In anterograde flow, the arterial blood flows through the subclavian artery, into the internal thoracic artery and into the free flap via an anastomosis with the flap vessels. Venous return is into the brachiocephalic vein via the internal thoracic vein.

In contrast, the path of arterial and venous supply is much longer in retrograde flow. Arterial blood flows through the superior epigastric artery and into the distal portion of the internal thoracic artery.
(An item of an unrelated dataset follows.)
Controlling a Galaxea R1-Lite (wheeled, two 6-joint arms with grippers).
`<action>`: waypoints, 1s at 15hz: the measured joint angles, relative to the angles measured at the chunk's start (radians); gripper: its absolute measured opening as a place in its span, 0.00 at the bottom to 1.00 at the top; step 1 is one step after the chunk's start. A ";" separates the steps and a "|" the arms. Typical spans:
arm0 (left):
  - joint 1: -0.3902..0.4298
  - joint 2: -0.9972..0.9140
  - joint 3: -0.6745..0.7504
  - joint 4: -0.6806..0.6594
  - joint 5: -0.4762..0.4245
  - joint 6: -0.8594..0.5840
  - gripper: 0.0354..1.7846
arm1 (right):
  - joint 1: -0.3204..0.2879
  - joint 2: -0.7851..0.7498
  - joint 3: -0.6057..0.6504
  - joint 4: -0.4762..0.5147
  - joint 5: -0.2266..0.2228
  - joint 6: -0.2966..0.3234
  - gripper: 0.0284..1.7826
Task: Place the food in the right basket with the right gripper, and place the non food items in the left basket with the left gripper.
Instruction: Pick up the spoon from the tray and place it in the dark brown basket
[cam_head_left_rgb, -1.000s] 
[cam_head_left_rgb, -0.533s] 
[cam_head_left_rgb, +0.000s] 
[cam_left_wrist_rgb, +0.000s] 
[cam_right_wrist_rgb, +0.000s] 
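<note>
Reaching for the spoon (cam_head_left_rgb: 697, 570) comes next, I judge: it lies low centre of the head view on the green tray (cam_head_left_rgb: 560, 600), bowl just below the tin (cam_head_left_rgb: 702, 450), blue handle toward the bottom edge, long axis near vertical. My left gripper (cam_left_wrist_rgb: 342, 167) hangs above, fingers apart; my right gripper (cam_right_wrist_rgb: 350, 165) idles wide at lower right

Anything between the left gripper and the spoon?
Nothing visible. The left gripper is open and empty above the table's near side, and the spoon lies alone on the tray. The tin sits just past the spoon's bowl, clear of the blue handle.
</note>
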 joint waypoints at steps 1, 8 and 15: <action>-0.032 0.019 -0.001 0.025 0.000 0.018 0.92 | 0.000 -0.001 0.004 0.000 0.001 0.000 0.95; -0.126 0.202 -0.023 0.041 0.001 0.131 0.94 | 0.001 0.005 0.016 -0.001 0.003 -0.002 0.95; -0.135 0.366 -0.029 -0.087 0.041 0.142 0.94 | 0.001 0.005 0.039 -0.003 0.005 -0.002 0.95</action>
Venous drainage is into the superior epigastric vein via the internal thoracic vein.

Surgical Pitfalls

When considering the anatomy of the internal thoracic vessels, there are several pitfalls that can occur when accessing and preparing the vessels:

Incising the Pectoralis Major Too High:

• The pectoralis major should be divided at the level of the 3rd costal cartilage.
• If the incision is placed too high, the pedicle may become kinked by the upper free edge of the pectoralis muscle, potentially compromising blood flow.

Incorrect Placement of the Intercostal “Window”:

• The internal thoracic vessels run 1–2 cm lateral to the sternal border.
• When creating the 2–3 cm window in the intercostal muscles, ensure it is not placed too laterally.
• If the window is too far from the sternum, the perivascular fat layer beneath the innermost intercostal muscle is absent, increasing the risk of pleural injury.

Injuring Small Blood Vessels:

• Small branches, such as sternal vessels and intercostal arteries, arise from the internal thoracic vessels at each intercostal space.
• Damage to these vessels can result in bleeding that is challenging to control, especially as they pass beneath the sternum or ribs.